Editors' ChoiceCancer

Cyclin, Notch, and ALL

Science Signaling  11 Nov 2014:
Vol. 7, Issue 351, pp. ec316
DOI: 10.1126/scisignal.aaa2547

Cyclin C interacts with cyclin-dependent kinases (CDKs) to promote cell proliferation and to regulate transcription. The gene encoding cyclin C (CCNC) is deleted in several tumor types and heterozygous in T-cell acute lymphoblastic leukemia (T-ALL).
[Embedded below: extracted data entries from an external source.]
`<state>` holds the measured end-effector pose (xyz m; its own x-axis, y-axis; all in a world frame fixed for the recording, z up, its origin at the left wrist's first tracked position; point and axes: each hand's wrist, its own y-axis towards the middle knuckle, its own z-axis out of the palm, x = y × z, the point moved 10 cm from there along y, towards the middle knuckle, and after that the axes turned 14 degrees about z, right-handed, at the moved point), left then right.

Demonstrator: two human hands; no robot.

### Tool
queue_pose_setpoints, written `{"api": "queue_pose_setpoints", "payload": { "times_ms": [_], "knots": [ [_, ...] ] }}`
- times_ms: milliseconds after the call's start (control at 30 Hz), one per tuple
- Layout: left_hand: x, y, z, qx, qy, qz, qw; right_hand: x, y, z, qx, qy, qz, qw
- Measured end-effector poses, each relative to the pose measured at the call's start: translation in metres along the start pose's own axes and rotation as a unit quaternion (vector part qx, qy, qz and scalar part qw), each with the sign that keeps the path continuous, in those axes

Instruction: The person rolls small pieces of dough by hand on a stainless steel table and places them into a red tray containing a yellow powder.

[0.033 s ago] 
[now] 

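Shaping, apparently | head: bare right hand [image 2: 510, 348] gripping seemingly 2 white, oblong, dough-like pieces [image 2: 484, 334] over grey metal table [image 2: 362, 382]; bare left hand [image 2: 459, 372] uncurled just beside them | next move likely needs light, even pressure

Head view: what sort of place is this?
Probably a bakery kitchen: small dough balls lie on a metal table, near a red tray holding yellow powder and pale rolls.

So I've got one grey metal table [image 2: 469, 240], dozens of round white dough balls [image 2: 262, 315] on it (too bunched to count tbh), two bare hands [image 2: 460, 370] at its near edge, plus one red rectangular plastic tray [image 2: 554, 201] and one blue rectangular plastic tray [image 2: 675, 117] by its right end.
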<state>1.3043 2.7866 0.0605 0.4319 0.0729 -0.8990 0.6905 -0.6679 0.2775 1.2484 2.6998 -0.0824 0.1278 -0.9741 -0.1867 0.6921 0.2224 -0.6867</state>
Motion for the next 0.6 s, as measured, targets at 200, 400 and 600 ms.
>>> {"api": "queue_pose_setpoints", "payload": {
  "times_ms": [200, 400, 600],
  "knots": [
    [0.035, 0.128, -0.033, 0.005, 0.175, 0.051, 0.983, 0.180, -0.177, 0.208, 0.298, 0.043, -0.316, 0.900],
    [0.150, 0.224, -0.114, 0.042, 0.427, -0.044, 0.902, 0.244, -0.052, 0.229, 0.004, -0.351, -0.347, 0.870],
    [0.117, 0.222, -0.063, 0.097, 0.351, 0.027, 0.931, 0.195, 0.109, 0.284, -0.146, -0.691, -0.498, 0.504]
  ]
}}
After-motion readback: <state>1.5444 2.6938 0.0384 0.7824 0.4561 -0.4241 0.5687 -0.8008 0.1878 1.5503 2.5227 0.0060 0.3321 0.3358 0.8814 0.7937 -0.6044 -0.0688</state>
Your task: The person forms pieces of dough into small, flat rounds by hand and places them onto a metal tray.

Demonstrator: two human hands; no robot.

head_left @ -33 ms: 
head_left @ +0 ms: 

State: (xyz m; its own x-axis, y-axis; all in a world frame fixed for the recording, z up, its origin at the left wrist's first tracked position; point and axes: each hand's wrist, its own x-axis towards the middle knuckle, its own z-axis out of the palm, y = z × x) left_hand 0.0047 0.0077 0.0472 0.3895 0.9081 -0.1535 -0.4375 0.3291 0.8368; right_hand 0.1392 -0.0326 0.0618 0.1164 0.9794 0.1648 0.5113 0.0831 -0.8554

T-ALL cells frequently have activating mutations in the transmembrane receptor Notch1, which promotes T-cell differentiation and proliferation. Li et al. generated conditional cyclin C-deficient mice to investigate its role in T-ALL in vivo (see also Trakala and Malumbres). Mice with cyclin C-deficient hematopoietic cells had larger thymuses, more thymocytes (T-cell progenitors), and increased differentiation of T-cells in the bone marrow than did wild-type mice. When crossed with a long-latency T-ALL mouse model, cyclin C-deficiency accelerated development of T-ALL. Consistent with the role of Notch signaling in T-cell regulation, cyclin C-deficient thymocytes and bone marrow cells had increased abundance of the intracellular domain of Notch1 (NICD), which is cleaved from the plasma membrane-localized receptor to mediate transcriptional regulation. In the presence of cyclohexamide (to block de novo protein synthesis) and γ-secretase inhibitor (to block production of NICD), NICD in cyclin C-deficient thymocytes had a longer half-life than that in wild-type thymocytes. Treating wild-type thymocytes with proteasomal inhibitors increased the abundance of NICD and revealed a fraction of NICD that migrated more slowly by gel electrophoresis. In MOLT-16 human leukemic T-cells, cyclin C bound CDK19, a CDK family member that has not been associated with a regulatory cyclin and thus is considered an “orphan,” as well as to its known partners, CDK3 and CDK8. Incubation of cyclin C with any of the three CDKs induced the phosphorylation of GST-tagged NICD in an in vitro kinase assay, and knockdown of any of the three CDKs increased the abundance of NICD in T-cells. Mass spectrometry of thymocytes revealed cyclin C-dependent phosphorylatoin sites on NICD. Mutations in one of these phosphorylation sites in the NICD were identified in some T-ALL patient samples. Wild-type mice injected with hematopoietic progenitor cells expressing this patient mutation in NICD showed accelerated development of T-ALL, and cyclin C knockdown had no further effect on their tumorigenic capacity. The findings suggest that cyclin C teams up with CDKs to mark NICD for degradation and suppress the development of T-ALL.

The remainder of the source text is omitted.